The army’s ideology reflects the Libyan state’s belief and is not amenable to the project of political Islam and the Brotherhood banned by the monarchy in 1954, by the revolutionary government in 1973, and by the current parliament in May 2019. A ban  that did emerge from a vacuum, after evidence the of group’s involvement in terrorism, coup plots, rebellion against state sovereignty, and association with hostile external forces.

The political solution as the army sees it is totally incompatible with the political solution posed by political Islam groups, outlaw militias and the Qatari-Muslim Brotherhood coalition. The latter calls for the integration of militias into the military along religious, ethnic and regional lines, with Fayez al-Sarraj as supreme commander of the armed forces. This would eliminate Field Marshal Khalifa Haftar and provide terrorist groups with political cover, to share power according to influence imposed by the force of arms on political and economic decision-making centers in the capital, not according to what is achieved by the ballot box or approved by popular will.

The political solution according to their regional and international backers is the one that guarantees that the forces of political Islam, the Brotherhood, will continue to control the state and that militias will form the military and security establishment, under the slogan of victory of the February 2011 revolution,  even if it is rejected by Libyans in the street, as in the June 2014 elections; when the Brotherhood was defeated at the polls, they rejected electoral results, unleashing Libya Dawn to occupy the capital and expel the elected institutions that were forced to move to the east of the country.

The reason why some regional and international parties support a political solution as defined by the Brotherhood and their allies is that the Libyan army would build a sovereign state, able to protect its resources, based on popular support, while political Islam would not recognize national sovereignty, pursuing their cross-border project,  tolerating no opposition to their rule.

The contradiction between the two projects is significant and it becomes acute as we understand the regional and international dimension of each of the two parties.

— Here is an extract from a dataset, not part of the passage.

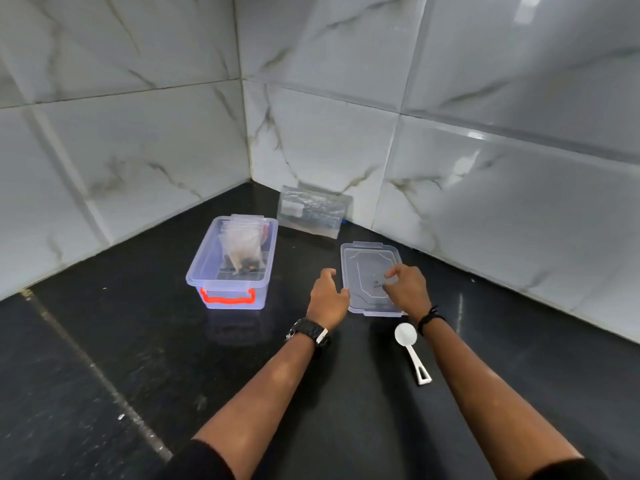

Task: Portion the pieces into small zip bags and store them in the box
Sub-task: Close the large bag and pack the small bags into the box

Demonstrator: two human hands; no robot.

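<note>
- At frame centre, my left hand point(327, 294) hovers loosely curled beside the clear rectangular plastic lid point(372, 277); my right hand point(407, 289) pinches its surface.
- Left of it, the clear plastic box with red handle point(232, 268) stands open on the black countertop point(138, 341).

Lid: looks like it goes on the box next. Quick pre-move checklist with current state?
1. Small zip bags inside the box: ok, they stand in it.
2. Bags below the box rim: not ok, their tops poke above the far edge.
3. Lid free to lift: ok, it lies flat on the counter with nothing stacked on it.
4. Grip on the lid: cannot tell; the right hand is over it, the left hand at its left edge, contact unclear.
5. Path from lid to box: ok, bare counter between them.
6. Spoon out of the way: ok, it lies nearer the person than the lid.
</note>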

The army is involved in the Arab moderation system committed to resisting political Islam and its various components, fortifying the civil national state and protecting the social fabric from attempts to destroy and disintegrate on religious or sectarian grounds, while the Al-Wefaq government and its militia are part of a project that places its ideological goals above the state and society, linked to a project beyond the concept of the national state, the return of the caliphate,  funded by Qatar and supported with military intervention by Turkish forces and foreign mercenaries of all nationalities.